13:57Acumulação primitiva

por Fernando Bonassi

Agora está provado: é realmente como num conto de fadas ou história de piratas, pois a pesquisa de uma consultoria econômica independente revelou que os nossos representantes dentre os homens mais ricos do mundo, todos, sem exceção, têm em comum o fato de haverem obtido uma cópia do mapa do tesouro quando seus pais morreram ou se aposentaram a bem do serviço público. É documento considerado apócrifo por muitos diplomatas e historiadores oficiais, e sua existência é veementemente desmentida por aquelas famílias de intelectuais banqueiros e latifundiários acadêmicos que se apossaram deles. Não querem falar no assunto, é claro, pois implicaria revelar os poderes ocultos e as palavras mágicas com o segredo original de sua prosperidade.
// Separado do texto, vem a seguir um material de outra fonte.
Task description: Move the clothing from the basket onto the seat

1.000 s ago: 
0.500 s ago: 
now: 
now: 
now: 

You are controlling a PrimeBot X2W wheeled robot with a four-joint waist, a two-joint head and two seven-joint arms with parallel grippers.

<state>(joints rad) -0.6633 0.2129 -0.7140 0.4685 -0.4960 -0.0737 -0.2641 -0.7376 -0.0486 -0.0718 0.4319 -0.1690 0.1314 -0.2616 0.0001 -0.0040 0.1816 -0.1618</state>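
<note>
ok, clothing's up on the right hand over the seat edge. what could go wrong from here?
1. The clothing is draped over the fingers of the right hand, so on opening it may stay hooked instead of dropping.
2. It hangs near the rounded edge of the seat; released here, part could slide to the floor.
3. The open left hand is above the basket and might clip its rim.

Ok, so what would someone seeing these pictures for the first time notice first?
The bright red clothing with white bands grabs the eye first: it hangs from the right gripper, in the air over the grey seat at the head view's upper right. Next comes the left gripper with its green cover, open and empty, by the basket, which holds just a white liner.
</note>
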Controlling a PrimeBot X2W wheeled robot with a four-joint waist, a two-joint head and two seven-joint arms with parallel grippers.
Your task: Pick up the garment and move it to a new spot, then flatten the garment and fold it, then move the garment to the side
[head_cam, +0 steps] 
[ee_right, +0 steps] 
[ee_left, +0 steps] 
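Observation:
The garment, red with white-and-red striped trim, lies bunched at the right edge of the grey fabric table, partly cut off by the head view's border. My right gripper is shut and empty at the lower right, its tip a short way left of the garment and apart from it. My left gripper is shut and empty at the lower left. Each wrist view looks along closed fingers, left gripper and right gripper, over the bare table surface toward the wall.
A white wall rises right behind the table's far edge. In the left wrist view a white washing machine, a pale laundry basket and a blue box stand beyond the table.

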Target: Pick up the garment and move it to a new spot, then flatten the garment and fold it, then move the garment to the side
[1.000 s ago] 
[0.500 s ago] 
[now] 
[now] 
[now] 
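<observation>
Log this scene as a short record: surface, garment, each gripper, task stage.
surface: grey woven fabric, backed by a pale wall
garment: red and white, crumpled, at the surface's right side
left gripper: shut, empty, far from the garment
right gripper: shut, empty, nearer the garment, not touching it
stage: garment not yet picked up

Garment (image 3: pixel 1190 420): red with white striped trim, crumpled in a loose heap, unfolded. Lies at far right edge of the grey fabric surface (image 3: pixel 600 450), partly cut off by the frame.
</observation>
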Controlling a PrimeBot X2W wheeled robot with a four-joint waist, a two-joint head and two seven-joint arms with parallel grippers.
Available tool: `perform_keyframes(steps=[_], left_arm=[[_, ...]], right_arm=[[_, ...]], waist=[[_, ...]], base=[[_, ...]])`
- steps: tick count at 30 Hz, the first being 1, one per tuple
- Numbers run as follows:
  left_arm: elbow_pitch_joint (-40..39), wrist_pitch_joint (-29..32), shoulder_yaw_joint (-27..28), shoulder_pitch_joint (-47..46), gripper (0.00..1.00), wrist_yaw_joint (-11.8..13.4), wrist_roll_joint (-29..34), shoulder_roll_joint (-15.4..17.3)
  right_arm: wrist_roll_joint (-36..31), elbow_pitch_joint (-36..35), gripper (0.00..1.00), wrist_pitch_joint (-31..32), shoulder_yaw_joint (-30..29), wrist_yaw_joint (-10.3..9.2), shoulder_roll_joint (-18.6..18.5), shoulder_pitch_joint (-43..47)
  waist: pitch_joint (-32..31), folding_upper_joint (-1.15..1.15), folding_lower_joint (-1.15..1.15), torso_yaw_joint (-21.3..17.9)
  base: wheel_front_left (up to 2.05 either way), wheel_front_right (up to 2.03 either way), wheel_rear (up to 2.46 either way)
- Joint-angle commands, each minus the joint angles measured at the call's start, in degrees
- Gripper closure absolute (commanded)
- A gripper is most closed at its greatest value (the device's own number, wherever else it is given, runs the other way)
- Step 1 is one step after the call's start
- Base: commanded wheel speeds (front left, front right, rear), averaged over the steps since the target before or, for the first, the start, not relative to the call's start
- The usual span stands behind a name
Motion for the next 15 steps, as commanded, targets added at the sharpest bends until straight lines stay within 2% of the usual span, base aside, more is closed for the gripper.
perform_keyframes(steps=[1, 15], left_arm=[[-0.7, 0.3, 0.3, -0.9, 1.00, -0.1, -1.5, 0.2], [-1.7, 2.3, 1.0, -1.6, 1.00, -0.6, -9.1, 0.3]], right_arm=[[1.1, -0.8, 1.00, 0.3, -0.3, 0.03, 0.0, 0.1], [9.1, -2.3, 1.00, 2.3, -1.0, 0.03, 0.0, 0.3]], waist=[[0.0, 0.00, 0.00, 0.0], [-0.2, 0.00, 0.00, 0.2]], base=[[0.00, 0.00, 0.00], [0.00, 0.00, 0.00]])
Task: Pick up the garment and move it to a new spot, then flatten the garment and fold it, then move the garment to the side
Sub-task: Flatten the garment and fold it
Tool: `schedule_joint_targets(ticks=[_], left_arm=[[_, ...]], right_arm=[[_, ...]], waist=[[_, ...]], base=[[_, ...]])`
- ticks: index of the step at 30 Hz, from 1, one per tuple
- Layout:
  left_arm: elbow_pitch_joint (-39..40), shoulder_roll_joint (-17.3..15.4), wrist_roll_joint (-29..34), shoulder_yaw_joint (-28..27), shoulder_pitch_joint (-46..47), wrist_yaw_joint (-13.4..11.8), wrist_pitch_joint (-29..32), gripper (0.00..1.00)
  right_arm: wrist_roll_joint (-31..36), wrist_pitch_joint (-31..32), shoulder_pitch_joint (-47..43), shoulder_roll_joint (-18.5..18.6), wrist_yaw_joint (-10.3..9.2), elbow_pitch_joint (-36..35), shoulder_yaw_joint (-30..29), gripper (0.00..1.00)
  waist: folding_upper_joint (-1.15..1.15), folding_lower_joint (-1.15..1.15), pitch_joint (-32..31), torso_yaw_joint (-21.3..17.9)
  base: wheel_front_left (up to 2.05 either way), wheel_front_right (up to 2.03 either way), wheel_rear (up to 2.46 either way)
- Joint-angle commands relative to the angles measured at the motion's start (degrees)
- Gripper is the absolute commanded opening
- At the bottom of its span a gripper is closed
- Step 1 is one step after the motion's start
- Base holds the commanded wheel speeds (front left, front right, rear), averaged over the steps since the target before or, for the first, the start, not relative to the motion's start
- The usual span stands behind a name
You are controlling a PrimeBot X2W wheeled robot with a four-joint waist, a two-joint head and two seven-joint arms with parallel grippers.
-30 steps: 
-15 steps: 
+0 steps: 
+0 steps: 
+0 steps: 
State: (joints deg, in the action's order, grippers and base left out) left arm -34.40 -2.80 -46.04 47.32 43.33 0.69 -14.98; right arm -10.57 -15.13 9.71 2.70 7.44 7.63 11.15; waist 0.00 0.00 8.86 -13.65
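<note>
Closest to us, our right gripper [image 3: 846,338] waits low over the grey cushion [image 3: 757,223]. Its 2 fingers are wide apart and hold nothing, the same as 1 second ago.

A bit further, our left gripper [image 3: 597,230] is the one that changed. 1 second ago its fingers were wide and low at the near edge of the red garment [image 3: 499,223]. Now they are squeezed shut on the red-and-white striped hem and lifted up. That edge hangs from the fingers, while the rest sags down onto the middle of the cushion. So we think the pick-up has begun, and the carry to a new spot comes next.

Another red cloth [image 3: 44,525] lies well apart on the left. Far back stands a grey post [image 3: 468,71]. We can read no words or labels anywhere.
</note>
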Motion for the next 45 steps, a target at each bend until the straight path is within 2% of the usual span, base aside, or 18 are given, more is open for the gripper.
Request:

Cada um desses papéis centenários custou uma média de setenta e cinco mil dólares, comprados de gente pobre, analfabeta, ou incapaz de compreender os sinais cifrados que eles continham. Teriam sido financiados por um banco do Estado, num regime de partilha com o setor privado em que os recursos não chegavam aos verdadeiros proprietários, esgotando-se pelo caminho. As cópias, que passaram de mão em mão fechada até os nossos dias, ensinam exatamente o passo a passo, os valores a serem doados e o local determinado onde existem esses supostos tesouros que, nas histórias tradicionais, são compostos por sabedoria, caráter e responsabilidade, mas aqui tratam de lugares obscuros como cavernas, tribunais, pântanos e regiões onde prospectar petróleo, incentivos fiscais, manganês, ferro, informações privilegiadas, urânio, obras de construção civil, gás natural, armamentos, imprensa e fertilidade do solo. Com os proventos derivados desses mapas do tesouro é que os nossos homens mais ricos do mundo e suas famílias praticam caridade, construindo museus em sua própria memória e garantindo a sobrevida de municípios importantes para o turismo nas regiões carentes e potencialmente explosivas. Nada disso deve ser motivo de vergonha, mas de orgulho, pois tais mapas, se comprados com dinheiro público como se diz, tornam a todos nós, cidadãos contribuintes, sócios e cúmplices desses empreendimentos bilionários. Viva!